TO DO: As the answer, give a copy of each line below that includes the word "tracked".

SUPPLIED DATA:
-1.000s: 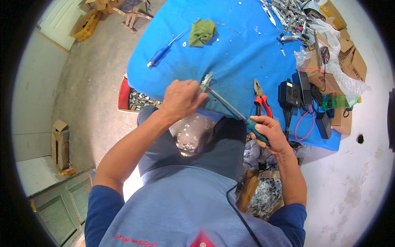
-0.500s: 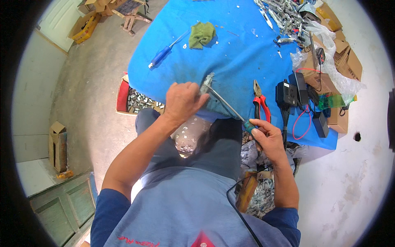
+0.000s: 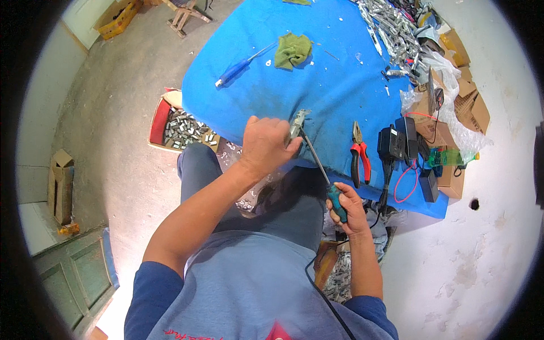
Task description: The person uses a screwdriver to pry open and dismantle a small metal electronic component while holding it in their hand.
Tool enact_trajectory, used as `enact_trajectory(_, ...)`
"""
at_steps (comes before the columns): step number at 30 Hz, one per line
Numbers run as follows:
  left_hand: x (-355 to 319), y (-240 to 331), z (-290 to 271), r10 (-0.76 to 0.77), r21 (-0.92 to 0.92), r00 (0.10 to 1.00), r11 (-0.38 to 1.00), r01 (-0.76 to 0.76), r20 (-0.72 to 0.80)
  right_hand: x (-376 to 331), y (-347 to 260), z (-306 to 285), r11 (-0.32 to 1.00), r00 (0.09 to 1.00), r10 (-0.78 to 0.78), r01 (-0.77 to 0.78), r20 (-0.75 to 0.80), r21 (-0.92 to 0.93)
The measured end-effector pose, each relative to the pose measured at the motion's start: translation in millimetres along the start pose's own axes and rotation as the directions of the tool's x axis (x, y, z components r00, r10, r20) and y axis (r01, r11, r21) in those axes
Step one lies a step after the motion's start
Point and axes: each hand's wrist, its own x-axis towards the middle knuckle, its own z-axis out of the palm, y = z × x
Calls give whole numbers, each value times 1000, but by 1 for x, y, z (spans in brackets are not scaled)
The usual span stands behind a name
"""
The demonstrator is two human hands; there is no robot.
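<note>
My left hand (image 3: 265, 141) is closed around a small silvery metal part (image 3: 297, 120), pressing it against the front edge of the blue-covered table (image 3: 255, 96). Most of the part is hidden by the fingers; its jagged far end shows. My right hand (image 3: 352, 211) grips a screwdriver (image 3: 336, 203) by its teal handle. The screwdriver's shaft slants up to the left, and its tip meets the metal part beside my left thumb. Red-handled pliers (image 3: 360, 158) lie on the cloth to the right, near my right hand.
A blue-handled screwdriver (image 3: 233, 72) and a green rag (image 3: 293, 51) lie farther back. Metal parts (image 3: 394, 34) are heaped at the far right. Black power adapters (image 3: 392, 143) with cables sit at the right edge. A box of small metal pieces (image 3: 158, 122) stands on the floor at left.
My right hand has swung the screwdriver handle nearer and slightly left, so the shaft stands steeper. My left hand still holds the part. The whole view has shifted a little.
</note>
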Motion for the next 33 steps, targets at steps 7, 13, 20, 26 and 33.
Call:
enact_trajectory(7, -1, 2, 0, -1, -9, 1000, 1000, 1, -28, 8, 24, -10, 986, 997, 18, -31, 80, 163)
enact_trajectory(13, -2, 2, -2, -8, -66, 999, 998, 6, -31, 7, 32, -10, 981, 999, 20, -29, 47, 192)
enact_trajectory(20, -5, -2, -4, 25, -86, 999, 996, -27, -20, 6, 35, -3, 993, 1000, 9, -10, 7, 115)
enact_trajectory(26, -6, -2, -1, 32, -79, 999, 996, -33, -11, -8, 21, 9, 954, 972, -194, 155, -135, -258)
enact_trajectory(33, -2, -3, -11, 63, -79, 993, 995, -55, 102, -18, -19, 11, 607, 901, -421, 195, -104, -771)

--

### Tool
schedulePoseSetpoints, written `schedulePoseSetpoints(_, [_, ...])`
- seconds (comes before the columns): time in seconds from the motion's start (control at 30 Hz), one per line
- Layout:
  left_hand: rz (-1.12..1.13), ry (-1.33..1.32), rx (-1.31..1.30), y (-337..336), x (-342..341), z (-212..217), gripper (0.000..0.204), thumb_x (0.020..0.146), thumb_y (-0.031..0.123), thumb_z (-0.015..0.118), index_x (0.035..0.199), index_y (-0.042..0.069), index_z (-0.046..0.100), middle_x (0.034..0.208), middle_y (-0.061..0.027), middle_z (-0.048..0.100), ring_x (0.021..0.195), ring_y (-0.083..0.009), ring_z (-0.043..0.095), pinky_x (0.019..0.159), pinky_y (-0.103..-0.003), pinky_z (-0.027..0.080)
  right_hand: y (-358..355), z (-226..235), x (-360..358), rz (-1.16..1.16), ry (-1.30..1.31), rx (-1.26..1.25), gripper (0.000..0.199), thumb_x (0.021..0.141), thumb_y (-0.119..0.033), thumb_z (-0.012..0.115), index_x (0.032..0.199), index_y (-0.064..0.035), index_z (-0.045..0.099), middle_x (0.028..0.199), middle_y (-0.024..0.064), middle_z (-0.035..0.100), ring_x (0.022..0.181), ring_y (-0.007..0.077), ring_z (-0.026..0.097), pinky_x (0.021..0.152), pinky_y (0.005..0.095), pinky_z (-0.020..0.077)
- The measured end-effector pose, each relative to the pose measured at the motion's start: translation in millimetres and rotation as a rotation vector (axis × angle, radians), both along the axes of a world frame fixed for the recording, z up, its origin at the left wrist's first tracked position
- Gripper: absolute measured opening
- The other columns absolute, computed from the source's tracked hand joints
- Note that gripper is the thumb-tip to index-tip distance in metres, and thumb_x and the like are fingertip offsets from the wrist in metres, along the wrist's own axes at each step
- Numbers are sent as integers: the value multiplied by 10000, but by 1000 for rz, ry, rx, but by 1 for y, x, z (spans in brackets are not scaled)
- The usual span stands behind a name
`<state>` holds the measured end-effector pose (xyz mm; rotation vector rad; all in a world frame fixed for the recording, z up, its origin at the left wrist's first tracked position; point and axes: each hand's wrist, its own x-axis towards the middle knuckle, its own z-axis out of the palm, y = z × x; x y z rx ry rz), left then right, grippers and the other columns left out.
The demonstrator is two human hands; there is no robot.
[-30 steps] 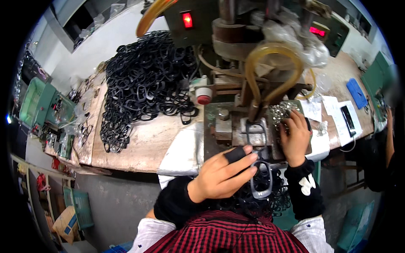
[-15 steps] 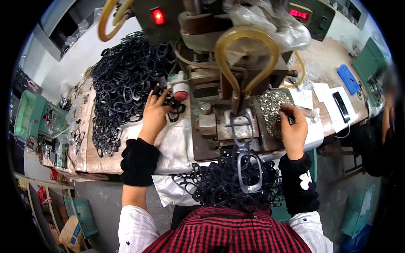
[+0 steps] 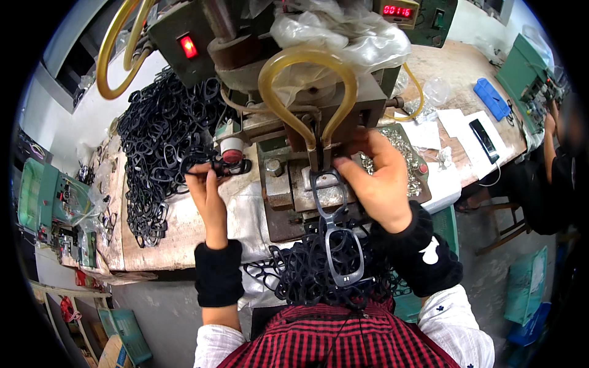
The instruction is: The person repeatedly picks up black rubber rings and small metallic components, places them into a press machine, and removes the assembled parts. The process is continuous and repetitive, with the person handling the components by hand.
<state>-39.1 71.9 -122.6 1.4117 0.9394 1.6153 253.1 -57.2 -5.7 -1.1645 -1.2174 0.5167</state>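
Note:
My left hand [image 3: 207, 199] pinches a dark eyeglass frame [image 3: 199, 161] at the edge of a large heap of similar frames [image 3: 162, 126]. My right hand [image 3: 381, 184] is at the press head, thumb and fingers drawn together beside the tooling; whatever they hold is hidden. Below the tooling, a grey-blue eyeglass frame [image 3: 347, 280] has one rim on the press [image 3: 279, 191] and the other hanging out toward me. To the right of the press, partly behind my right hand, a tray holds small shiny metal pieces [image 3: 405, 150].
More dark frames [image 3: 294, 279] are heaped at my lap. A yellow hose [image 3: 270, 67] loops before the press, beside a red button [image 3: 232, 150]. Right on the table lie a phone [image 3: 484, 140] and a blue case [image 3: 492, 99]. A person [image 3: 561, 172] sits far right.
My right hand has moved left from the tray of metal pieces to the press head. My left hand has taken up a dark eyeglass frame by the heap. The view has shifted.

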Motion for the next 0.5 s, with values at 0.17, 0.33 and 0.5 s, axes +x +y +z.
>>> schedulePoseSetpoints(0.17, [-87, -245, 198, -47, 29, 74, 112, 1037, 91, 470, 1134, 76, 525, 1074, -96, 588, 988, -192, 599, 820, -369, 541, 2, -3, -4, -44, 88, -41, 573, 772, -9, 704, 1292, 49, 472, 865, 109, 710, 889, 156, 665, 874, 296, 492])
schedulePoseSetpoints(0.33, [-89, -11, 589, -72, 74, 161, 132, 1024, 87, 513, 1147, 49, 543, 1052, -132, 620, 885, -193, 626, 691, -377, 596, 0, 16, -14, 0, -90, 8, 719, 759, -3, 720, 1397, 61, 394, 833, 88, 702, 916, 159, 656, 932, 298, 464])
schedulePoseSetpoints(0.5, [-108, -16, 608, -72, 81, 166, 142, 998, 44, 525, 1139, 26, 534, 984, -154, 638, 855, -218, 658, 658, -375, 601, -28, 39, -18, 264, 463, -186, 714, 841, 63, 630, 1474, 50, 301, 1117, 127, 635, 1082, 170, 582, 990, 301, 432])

SOLUTION TO THIS TASK:
- The measured end-effector pose, each relative to the pose measured at the motion's start: translation in millimetres and rotation as a rotation vector (axis × angle, radians), both along the axes of a world frame fixed for the recording, z up, its origin at the left wrist's first tracked position
- The other columns absolute, computed from the source's tracked hand joints
`<state>` holds the measured end-effector pose (xyz mm; rotation vector rad; all in a world frame fixed for the recording, z up, its origin at the left wrist's first tracked position; point and axes: each hand's wrist, its own x-axis towards the middle knuckle, its own z-axis out of the palm, y = z × x; x y z rx ry rz), left then right, grippers and the other columns left out.

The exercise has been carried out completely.